Reproduce all the entries exactly and keep the pictures out.

[EXERCISE DATA — start]

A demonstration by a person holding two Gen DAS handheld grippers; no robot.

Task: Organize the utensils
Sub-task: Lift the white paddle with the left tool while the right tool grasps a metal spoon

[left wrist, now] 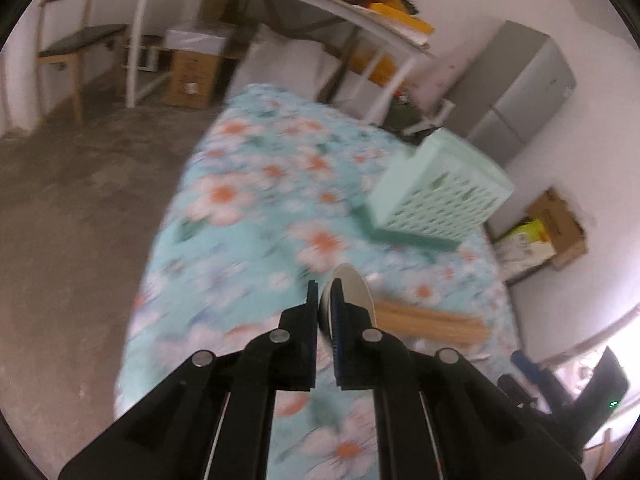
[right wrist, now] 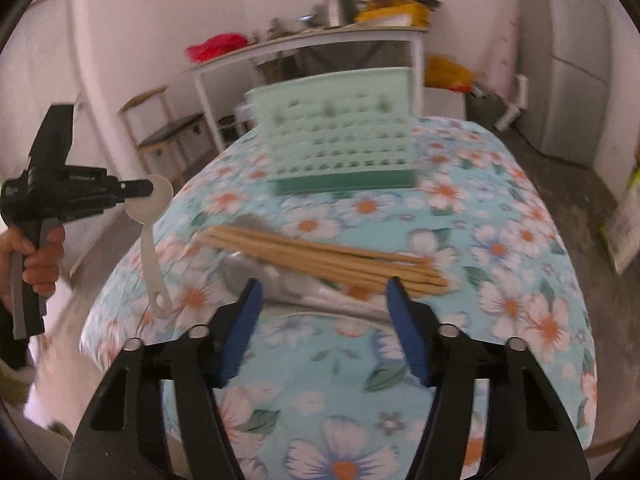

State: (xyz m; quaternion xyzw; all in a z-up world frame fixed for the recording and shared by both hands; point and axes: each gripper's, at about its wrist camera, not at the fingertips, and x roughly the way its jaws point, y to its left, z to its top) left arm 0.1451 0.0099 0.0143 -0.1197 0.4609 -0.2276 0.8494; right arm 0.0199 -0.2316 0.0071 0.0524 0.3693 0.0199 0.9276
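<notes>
My left gripper [left wrist: 325, 285] is shut on a white plastic spoon [left wrist: 352, 288], gripped at the bowl. In the right wrist view the left gripper [right wrist: 138, 190] holds the spoon [right wrist: 151, 240] in the air off the table's left edge, handle hanging down. A bundle of wooden chopsticks [right wrist: 324, 258] lies on the flowered tablecloth [right wrist: 500, 248], over metal utensils [right wrist: 272, 276]; the chopsticks also show in the left wrist view [left wrist: 432, 322]. My right gripper [right wrist: 322, 294] is open and empty, just short of the chopsticks. A mint green slotted utensil basket [right wrist: 340, 144] stands behind them, also seen in the left wrist view [left wrist: 436, 188].
A white shelf table [right wrist: 312, 44] with clutter stands behind the flowered table. A wooden chair [right wrist: 168, 132] is at the left, a grey fridge [right wrist: 576, 80] at the right. Cardboard boxes [left wrist: 556, 232] sit on the concrete floor [left wrist: 80, 200].
</notes>
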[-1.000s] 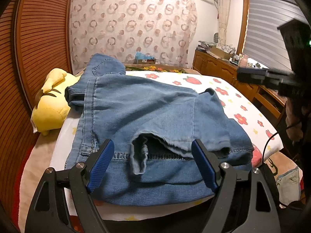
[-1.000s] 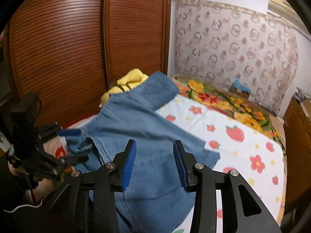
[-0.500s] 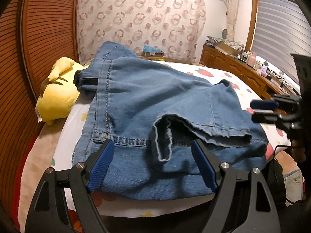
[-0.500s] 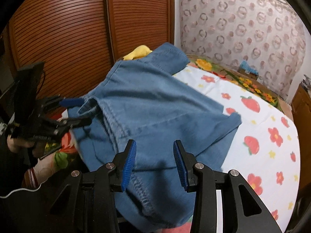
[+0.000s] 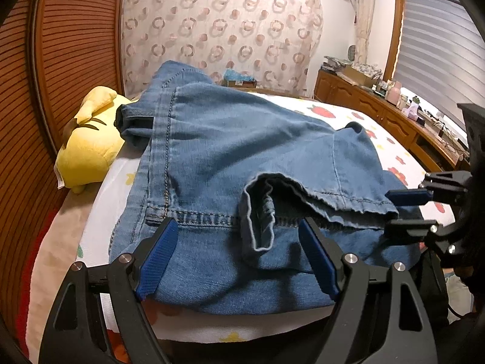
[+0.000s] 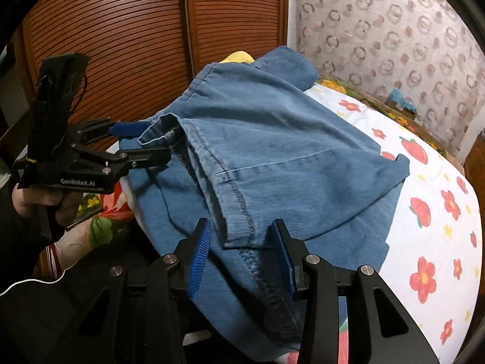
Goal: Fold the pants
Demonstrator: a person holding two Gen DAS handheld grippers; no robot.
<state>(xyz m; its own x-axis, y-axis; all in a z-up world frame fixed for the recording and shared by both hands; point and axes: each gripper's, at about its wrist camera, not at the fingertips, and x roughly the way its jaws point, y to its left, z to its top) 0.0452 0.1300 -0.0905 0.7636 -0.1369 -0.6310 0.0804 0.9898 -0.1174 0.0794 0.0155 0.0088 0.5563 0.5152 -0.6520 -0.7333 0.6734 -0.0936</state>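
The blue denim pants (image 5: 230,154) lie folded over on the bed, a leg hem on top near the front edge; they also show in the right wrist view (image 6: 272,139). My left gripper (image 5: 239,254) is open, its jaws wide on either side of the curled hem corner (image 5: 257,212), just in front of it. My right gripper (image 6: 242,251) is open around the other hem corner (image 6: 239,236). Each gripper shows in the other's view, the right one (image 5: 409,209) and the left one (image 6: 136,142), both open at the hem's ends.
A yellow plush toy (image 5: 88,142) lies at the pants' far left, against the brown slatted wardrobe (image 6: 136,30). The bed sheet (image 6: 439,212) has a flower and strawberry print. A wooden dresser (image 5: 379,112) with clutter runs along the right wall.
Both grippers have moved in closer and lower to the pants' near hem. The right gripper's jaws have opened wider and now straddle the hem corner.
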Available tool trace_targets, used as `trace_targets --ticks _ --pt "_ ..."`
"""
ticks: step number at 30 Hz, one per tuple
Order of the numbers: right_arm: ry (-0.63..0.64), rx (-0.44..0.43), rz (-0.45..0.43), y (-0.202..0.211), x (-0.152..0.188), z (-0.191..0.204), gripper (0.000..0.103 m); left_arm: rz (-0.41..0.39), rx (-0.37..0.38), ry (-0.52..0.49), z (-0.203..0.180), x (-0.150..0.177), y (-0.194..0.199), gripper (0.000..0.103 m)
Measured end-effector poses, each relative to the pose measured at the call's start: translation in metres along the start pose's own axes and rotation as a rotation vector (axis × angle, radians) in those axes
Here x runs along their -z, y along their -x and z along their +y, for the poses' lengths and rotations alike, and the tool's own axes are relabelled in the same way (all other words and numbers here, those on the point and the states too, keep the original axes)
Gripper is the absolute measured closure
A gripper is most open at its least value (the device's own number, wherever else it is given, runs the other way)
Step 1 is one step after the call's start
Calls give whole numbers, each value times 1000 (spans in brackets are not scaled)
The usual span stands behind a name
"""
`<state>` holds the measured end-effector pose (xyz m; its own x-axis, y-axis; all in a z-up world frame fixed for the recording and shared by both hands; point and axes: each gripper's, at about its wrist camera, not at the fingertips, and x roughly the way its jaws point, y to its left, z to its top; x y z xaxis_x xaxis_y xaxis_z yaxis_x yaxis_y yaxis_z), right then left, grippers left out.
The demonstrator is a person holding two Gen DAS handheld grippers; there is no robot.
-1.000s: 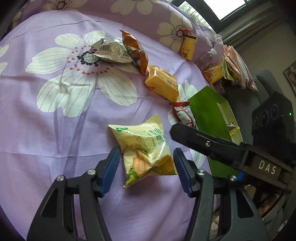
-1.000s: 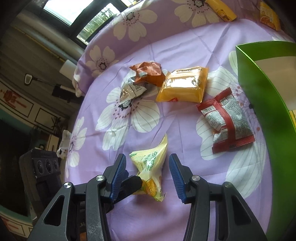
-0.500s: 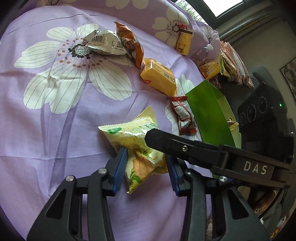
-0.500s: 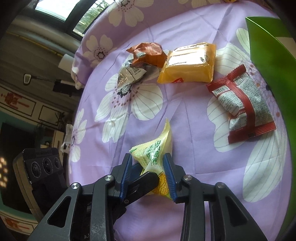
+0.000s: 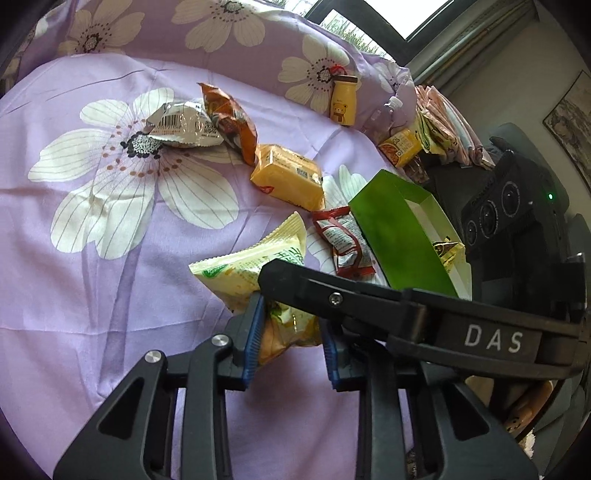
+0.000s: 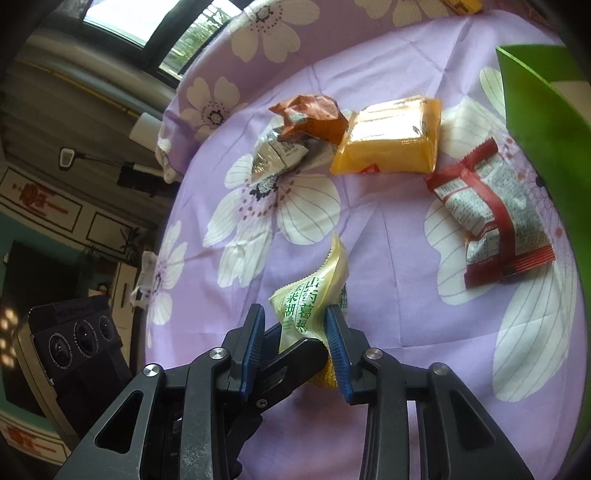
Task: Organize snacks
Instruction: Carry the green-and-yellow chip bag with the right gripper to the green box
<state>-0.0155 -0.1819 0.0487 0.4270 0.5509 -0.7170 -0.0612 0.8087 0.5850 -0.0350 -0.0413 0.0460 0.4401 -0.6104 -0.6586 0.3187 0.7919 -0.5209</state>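
Both grip one yellow-green snack bag (image 5: 255, 273) on the purple flowered bedsheet (image 5: 110, 280): left hand-held gripper (image 5: 290, 341) closing, pads already on its near end; right hand-held gripper (image 6: 295, 345) clamped across its middle. Right: red packet (image 6: 491, 218), then green box (image 5: 391, 236) wall. Far: orange pack (image 6: 391, 136), brown bag (image 5: 231, 118), silver bag (image 5: 181, 123). Left sheet bare

1. A home, likely a bedroom: a lilac floral sheet (image 5: 122, 266) covers a soft surface strewn with snack packets.
2. A window (image 5: 421, 18) stands behind it.
3. A framed picture (image 5: 572, 118) hangs on the wall.
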Motion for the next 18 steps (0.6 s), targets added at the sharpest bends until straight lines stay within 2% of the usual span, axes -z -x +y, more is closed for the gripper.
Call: trace_targets --ticks 3,5,10,18 --pt "-11 -19 -6 3 0 3 66 -12 -25 -4 -5 -1 7 78" --pt "-16 -45 -26 9 2 8 66 -53 -49 -32 -11 -1 18 78" --pt "61 -20 -70 24 8 30 66 -111 -91 -113 -27 3 33 77" --pt "93 -40 -136 52 8 39 66 -181 -55 -140 -44 2 46 77"
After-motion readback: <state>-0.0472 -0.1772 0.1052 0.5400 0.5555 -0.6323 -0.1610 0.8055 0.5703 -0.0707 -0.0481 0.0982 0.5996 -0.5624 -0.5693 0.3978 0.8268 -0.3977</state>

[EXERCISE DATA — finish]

RESPONSE BOX
A demonstration by a person holding two Gen DAS handheld grippers; no robot.

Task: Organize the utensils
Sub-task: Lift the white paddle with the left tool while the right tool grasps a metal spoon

[left wrist, now] 
[right wrist, now] 

State: (xyz m; quaternion xyzw; all in a z-up world frame fixed for the recording and shared by both hands; point and axes: each gripper's, at about its wrist camera, not at the fingertips, and x roughly the way its jaws point, y to its left, z to its top) left arm 0.1451 0.0099 0.0143 -0.1197 0.4609 -0.2276 0.8494; right arm 0.0199 -0.2316 0.0071 0.0524 0.3693 0.0199 0.9276
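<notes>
My left gripper [left wrist: 325, 285] is shut on a white plastic spoon [left wrist: 352, 288], gripped at the bowl. In the right wrist view the left gripper [right wrist: 138, 190] holds the spoon [right wrist: 151, 240] in the air off the table's left edge, handle hanging down. A bundle of wooden chopsticks [right wrist: 324, 258] lies on the flowered tablecloth [right wrist: 500, 248], over metal utensils [right wrist: 272, 276]; the chopsticks also show in the left wrist view [left wrist: 432, 322]. My right gripper [right wrist: 322, 294] is open and empty, just short of the chopsticks. A mint green slotted utensil basket [right wrist: 340, 144] stands behind them, also seen in the left wrist view [left wrist: 436, 188].
A white shelf table [right wrist: 312, 44] with clutter stands behind the flowered table. A wooden chair [right wrist: 168, 132] is at the left, a grey fridge [right wrist: 576, 80] at the right. Cardboard boxes [left wrist: 556, 232] sit on the concrete floor [left wrist: 80, 200].
</notes>
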[-1.000s] 
[-1.000s] 
[-0.500s] 
[-0.500s] 
[+0.000s] 
[+0.000s] 
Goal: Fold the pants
Demonstrator: a person holding two Gen DAS handheld grippers; no robot.
<state>(xyz m; its own x-axis, y-axis; all in a z-up world frame fixed for the recording and shared by both hands; point and axes: each gripper's, at about its wrist camera, not at the fingertips, and x roughly the way its jaws point, y to its left, z to its top) 0.0452 0.1300 -0.0905 0.7636 -0.1369 -0.6310 0.0804 0.9898 -0.1174 0.0794 0.0155 0.0088 0.5563 0.5152 -0.6520 -0.7333 0.6734 -0.0936</state>
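The blue denim pants (image 5: 230,154) lie folded over on the bed, a leg hem on top near the front edge; they also show in the right wrist view (image 6: 272,139). My left gripper (image 5: 239,254) is open, its jaws wide on either side of the curled hem corner (image 5: 257,212), just in front of it. My right gripper (image 6: 242,251) is open around the other hem corner (image 6: 239,236). Each gripper shows in the other's view, the right one (image 5: 409,209) and the left one (image 6: 136,142), both open at the hem's ends.
A yellow plush toy (image 5: 88,142) lies at the pants' far left, against the brown slatted wardrobe (image 6: 136,30). The bed sheet (image 6: 439,212) has a flower and strawberry print. A wooden dresser (image 5: 379,112) with clutter runs along the right wall.
Both grippers have moved in closer and lower to the pants' near hem. The right gripper's jaws have opened wider and now straddle the hem corner.
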Available tool trace_targets, used as `trace_targets --ticks _ --pt "_ ..."`
"""
ticks: step number at 30 Hz, one per tuple
Order of the numbers: right_arm: ry (-0.63..0.64), rx (-0.44..0.43), rz (-0.45..0.43), y (-0.202..0.211), x (-0.152..0.188), z (-0.191..0.204), gripper (0.000..0.103 m); left_arm: rz (-0.41..0.39), rx (-0.37..0.38), ry (-0.52..0.49), z (-0.203..0.180), x (-0.150..0.177), y (-0.194..0.199), gripper (0.000..0.103 m)
Measured end-effector poses, each relative to the pose measured at the call's start: translation in metres along the start pose's own axes and rotation as a rotation vector (axis × angle, radians) in those axes
Here x runs along their -z, y along their -x and z along their +y, for the poses' lengths and rotations alike, and the tool's own axes are relabelled in the same way (all other words and numbers here, those on the point and the states too, keep the original axes)
Gripper is the absolute measured closure
A gripper is most open at its least value (the device's own number, wherever else it is given, runs the other way)
Step 1 is one step after the call's start
Calls give whole numbers, each value times 1000 (spans in brackets are not scaled)
The usual span stands behind a name
"""
`<state>` holds the measured end-effector pose (xyz m; its own x-axis, y-axis; all in a z-up world frame fixed for the recording and shared by both hands; point and axes: each gripper's, at about its wrist camera, not at the fingertips, and x roughly the way its jaws point, y to its left, z to its top; x y z xaxis_x xaxis_y xaxis_z yaxis_x yaxis_y yaxis_z), right then left, grippers left out.
The demonstrator is a person holding two Gen DAS handheld grippers; there is no robot.
-1.000s: 
-1.000s: 
-0.500s: 
-0.500s: 
+0.000s: 
+0.000s: 
Task: Organize snacks
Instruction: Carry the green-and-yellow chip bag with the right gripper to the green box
<state>-0.0155 -0.1819 0.0487 0.4270 0.5509 -0.7170 -0.0612 0.8087 0.5850 -0.0350 -0.0413 0.0460 0.4401 -0.6104 -0.6586 0.3187 0.7919 -0.5209</state>
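Both grip one yellow-green snack bag (image 5: 255, 273) on the purple flowered bedsheet (image 5: 110, 280): left hand-held gripper (image 5: 290, 341) closing, pads already on its near end; right hand-held gripper (image 6: 295, 345) clamped across its middle. Right: red packet (image 6: 491, 218), then green box (image 5: 391, 236) wall. Far: orange pack (image 6: 391, 136), brown bag (image 5: 231, 118), silver bag (image 5: 181, 123). Left sheet bare

1. A home, likely a bedroom: a lilac floral sheet (image 5: 122, 266) covers a soft surface strewn with snack packets.
2. A window (image 5: 421, 18) stands behind it.
3. A framed picture (image 5: 572, 118) hangs on the wall.
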Motion for the next 18 steps (0.6 s), targets added at the sharpest bends until straight lines stay within 2% of the usual span, axes -z -x +y, more is closed for the gripper.
Call: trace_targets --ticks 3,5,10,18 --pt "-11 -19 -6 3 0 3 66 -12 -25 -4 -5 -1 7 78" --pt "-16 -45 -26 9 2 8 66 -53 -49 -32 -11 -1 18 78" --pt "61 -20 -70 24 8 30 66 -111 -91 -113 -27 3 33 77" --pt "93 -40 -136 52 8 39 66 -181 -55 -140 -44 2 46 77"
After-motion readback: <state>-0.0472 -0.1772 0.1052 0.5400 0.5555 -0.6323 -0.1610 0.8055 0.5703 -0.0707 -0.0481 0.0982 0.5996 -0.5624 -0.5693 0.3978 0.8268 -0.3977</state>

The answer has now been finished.